Hey Lili - was your session yesterday?  How did it go?

Liliuokalani

How sweet of you to check in! Actually yeah my test was the previous day. It was... really quite a slow and agonizing day. I really felt in the morning that I could kind of barely keep my wits about me. But I kind of repeated to myself, this isn't life or death. This isn't an emergency. It's a test. I ate a little bit. When I got to the test center the xanax started to kick in but it only helped a little bit. Actually what helped more is that I took a look around and saw that other people were visibly nervous. Especially the girl next to me. And that was a HUGE comfort. Med students, I don't know what it is, but every other time I've taken a test everyone around me seems just really mellow, and I'll be like oh many I'm so nervous! And the response I get is, oh, really? That's the favorite response that bugs the * out of me whenever I'm open about my concerns. Oh, really? That usually means to me, oh I have no idea why you would feel that way.

But the girl next to be was burping, shuffling around, twitching, sighing, and when I was like, man I can't wait till this is done, and she was like, yeah geez!

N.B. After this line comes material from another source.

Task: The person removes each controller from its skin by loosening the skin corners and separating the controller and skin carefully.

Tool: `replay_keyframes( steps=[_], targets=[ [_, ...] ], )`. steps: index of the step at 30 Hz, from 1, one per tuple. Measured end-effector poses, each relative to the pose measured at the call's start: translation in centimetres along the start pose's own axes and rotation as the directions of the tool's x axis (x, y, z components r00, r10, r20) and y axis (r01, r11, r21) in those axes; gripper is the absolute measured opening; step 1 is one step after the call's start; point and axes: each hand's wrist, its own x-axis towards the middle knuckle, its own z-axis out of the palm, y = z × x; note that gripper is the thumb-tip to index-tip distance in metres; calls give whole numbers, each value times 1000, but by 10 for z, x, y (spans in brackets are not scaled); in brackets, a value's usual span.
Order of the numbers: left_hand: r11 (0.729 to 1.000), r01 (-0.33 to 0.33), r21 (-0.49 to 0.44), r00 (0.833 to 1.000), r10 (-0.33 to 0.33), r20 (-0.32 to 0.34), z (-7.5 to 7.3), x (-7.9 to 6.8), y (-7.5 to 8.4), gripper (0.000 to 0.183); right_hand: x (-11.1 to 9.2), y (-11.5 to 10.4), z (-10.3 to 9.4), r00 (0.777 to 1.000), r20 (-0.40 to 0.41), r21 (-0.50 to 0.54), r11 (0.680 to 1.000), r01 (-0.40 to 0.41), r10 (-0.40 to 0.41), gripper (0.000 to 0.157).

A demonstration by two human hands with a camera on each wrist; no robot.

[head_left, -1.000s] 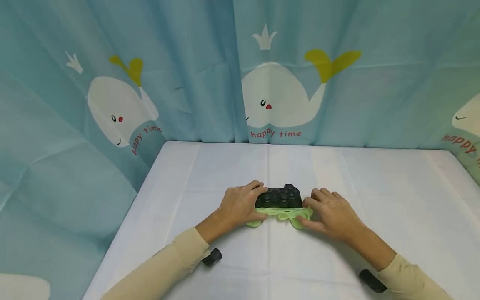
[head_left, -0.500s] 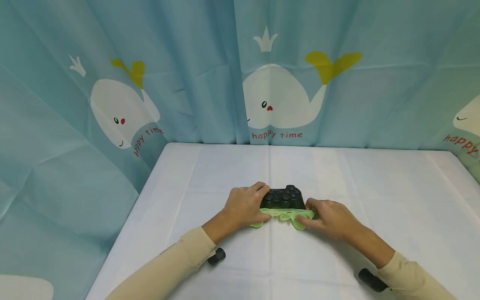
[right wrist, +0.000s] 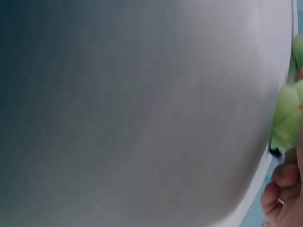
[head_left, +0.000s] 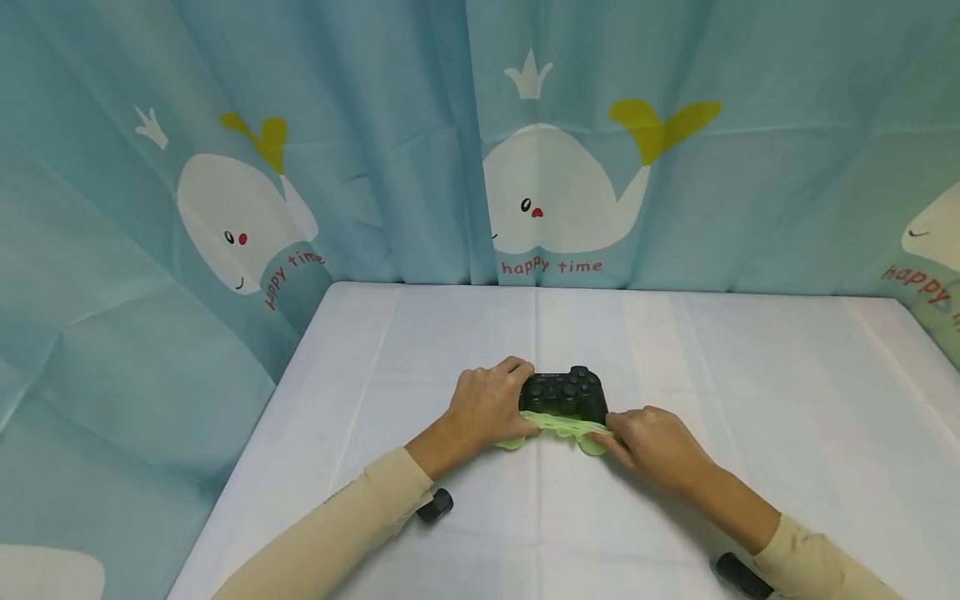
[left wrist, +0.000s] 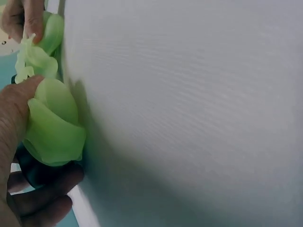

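A black game controller [head_left: 564,394] lies at mid-table, its near side tucked into a soft, pale green silicone cover [head_left: 566,427]. My left hand [head_left: 489,406] grips the left end of both, thumb over the cover and fingers behind the controller. In the left wrist view the cover [left wrist: 54,132] is stretched round one grip, with black showing below it. At the right end my right hand [head_left: 658,443] pinches the cover's edge between thumb and forefinger. The right wrist view catches only a slice of the cover [right wrist: 286,120] at its border.
A white cloth covers the table [head_left: 420,342]. Blue curtains [head_left: 405,200] printed with whales hang behind and to the left. Small black devices sit under both sleeves, one at the left wrist [head_left: 435,506] and one at the right [head_left: 742,575].
My right hand has lowered slightly and shifted left, its other fingers now folded in. The right part of the cover has been drawn inward and downward. My left hand keeps its grip.
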Motion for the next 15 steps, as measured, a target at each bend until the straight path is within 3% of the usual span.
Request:
replay_keyframes(
  steps=[6, 11, 15],
  targets=[
    [997, 42, -68, 997, -37, 74, -5, 6, 2, 72, -4, -14, 2, 993, -94, -49, 996, 68, -73, 35],
    [994, 77, -80, 991, -68, 118, -6, 11, 4, 67, -14, -39, 0, 984, -55, -68, 984, 167, -171, 27],
    [991, 66, -117, 992, -52, 115, -1, 9, 7, 64, -20, -45, -8, 996, -19, 10, 996, 85, -84, 37]
  ],
)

I felt better. Finally another student that is open about nerves! And actually the whole group was really quiet the whole time, we were all really nervous and taking some sort of either sleep aid or anxiety medication. That wasn't typical. Usually no one talks about being nervous and just acts weirded out that other people are. It's almost cocky. Actually the guy next to me kind of tried that a little. He said to me, "do you feel like you're getting enough time for the rooms?" I think he asked this because I was usually the last one out of the room. I replied "no, I wish I had more time." And he did the "oh really????" With a surprised look on his face. Nope, you're not doing that to me. So I replied "well I would be more nervous if I left the room early because then there would be a big chance I missed a lot of stuff to ask, so I take my time."

Shut down! He left me alone after that. He mumbled something about how he agreed or something and then stopped.

Near the end we all just kind of went into "don't care" mode, including the trained standard patients I think, and the nerves just kind of melted away into exhaustion. I think I did about the same as others and I'm feeling optimistic, hopefully I did ok, sadly I don't find out for like another month. But I said to myself that if I made it the whole day without pooping in my pants I was victorious. So... I was victorious.

The next couple of days I felt like I got hit by a bus but I'm feeling better now. I am not nearly as anxious about computer exams. If I can take an exam in my pajamas I'm ok. It's this performance stuff that kills me, luckily there aren't too many times that happens. I think the next time I would have to do that is to become board certified as a resident. So when I'm a doctor. I hope by that point I will develop some way of handling my feelings better. They just become incredibly overwhelming, this feeling of doom and failure. And maybe between my therapist and I we can sort out a few more coping techniques.